Task brief:
Retype exactly the lines below, beginning with the first and ending with the line where "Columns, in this" appears.

Data below:
-=-=-
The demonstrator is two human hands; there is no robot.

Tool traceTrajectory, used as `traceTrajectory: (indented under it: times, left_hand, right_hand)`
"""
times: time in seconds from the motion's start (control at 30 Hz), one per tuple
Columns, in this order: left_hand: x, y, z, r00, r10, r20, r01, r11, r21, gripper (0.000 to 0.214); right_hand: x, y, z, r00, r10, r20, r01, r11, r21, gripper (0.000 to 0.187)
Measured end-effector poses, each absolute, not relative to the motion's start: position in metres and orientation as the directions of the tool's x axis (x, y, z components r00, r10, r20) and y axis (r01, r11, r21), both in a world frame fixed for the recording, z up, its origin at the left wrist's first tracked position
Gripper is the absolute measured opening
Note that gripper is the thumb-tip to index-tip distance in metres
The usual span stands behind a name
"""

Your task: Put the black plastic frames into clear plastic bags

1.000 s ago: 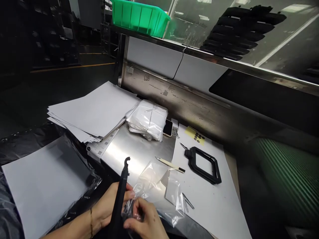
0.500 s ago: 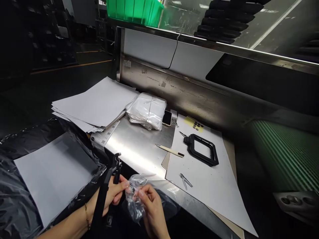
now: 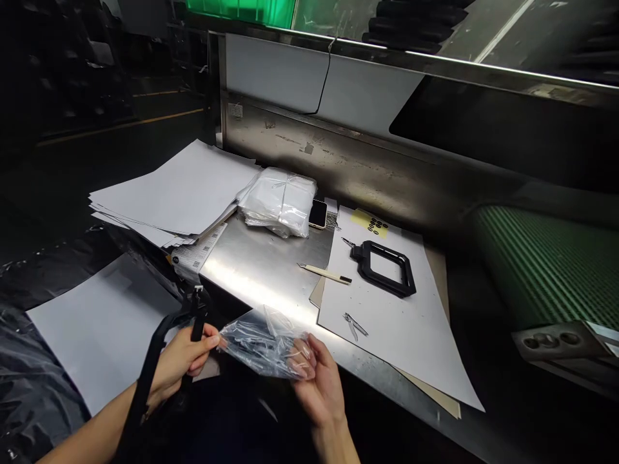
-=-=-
Task response:
The demonstrator is two human hands; there is no robot.

Tool traceTrajectory, used as `traceTrajectory: (indented under it: times, left_hand, right_hand)`
"""
times: time in seconds from the motion's start (control at 30 Hz), one per tuple
Columns, in this order: left_hand: x, y, z, r00, r10, r20, r01, r11, r21, gripper (0.000 to 0.214); right_hand: x, y, z, r00, r10, r20, r01, r11, r21, gripper (0.000 to 0.187)

This output completes the exercise.